Branding vs. Marketing



Branding is extremely important for any business. It's not a footnote, it's a big headline.

A rough analogy. You want to land a job interview for a high level executive position, for which you are qualified. So you buy a brand new suit, tie, and white shirt -- or you ladies buy a new business outfit and shoes.

That's similar to branding. But you don't just sit around, wearing your new interview garments, hoping the phone will ring.

After sophisticated branding, you then have to market that brand and sell your products and services.

Branding includes logos, tag lines, slogans, radio jingles, TV spokesperson, colors, CEO photos, etc. It's your identity, the first impression your business makes on customers. It's your corporate image, the company's overall personality.

Branding is based on (1) what differentiates you from your competitors, (2) how you position your company as Top of Mind Choice or Industry Leader, and (3) what problems you solve for customers.

Once you have determined what makes your company special, and describe that special aspect in terms of customer needs (NOT corporate bragging, with "we do this" boredom), you're ready to start a marketing campaign.

As a website content writer and SEO specialist, I can tell you that all your marketing material MUST be written in language your customers use.

You may have to introduce, and define, peculiar industry terminology, but most of your content must be customer-oriented and using their exact words.

All your radio commercials, TV spots, social media posts, billboards, brochures, email promotions, even down to corporate slogans and business cards, MUST be directed toward the customer's needs, problems, and interests.

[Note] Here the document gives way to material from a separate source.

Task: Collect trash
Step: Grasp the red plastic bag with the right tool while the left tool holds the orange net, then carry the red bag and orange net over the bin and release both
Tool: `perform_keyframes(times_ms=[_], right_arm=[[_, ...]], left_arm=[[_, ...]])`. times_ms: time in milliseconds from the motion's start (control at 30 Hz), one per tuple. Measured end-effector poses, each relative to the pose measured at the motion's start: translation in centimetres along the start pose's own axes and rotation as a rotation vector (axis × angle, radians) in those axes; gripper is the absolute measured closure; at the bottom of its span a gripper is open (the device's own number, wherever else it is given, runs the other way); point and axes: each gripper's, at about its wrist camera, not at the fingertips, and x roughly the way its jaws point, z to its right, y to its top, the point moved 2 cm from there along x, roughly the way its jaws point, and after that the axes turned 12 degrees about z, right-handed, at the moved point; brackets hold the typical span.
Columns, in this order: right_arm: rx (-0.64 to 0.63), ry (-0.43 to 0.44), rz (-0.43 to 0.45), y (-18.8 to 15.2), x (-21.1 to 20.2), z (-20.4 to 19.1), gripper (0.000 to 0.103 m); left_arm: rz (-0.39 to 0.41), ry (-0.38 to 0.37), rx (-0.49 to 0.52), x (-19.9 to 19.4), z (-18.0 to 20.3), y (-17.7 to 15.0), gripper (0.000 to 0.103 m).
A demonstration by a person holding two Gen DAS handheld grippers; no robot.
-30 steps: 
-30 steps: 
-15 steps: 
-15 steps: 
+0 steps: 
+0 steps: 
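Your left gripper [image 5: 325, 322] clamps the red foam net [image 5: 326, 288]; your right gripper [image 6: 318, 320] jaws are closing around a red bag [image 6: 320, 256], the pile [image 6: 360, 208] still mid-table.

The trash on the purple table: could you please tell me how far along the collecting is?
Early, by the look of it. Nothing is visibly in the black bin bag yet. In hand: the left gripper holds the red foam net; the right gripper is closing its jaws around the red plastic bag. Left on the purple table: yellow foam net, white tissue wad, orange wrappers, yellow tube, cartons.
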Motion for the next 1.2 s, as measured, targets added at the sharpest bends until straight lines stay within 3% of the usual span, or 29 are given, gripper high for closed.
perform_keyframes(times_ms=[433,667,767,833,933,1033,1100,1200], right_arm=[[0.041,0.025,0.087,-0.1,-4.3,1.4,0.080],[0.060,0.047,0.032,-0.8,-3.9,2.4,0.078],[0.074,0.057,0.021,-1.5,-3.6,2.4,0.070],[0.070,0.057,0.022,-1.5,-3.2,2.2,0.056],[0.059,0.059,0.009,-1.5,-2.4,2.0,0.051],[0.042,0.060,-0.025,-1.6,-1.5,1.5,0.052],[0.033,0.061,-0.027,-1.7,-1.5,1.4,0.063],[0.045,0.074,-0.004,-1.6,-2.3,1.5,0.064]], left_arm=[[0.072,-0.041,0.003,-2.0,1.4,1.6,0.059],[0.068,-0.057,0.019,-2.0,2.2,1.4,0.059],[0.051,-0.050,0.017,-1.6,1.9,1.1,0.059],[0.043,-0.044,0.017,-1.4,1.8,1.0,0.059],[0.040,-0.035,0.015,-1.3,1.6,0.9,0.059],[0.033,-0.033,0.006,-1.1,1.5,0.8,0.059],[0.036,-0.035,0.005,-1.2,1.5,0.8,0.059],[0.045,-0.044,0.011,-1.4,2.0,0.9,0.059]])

It must NOT be "we-oriented", bureaucratic bloviating, corporate culture messaging. STOP doing that. STOP it right now. You need to understand how damaging it is to boast from the company's point of view.

Get to know how your customers talk about their needs. How they complain about competitors. The specific words and phrases they use when searching on Google for answers and solutions to their urgent problems.

For example, my business cards used to say "Web Content Development". That's how us IT guys and gals talk.

When I said that to clients, they'd always say, "You mean you write content for websites? You come up with the words to put in them?"

So I changed my statement to "Website Content Writing."

If you keep just this one idea firmly in mind, and judge all branding and marketing communications according to this rule, you'll be light years beyond most if not all of your competitors.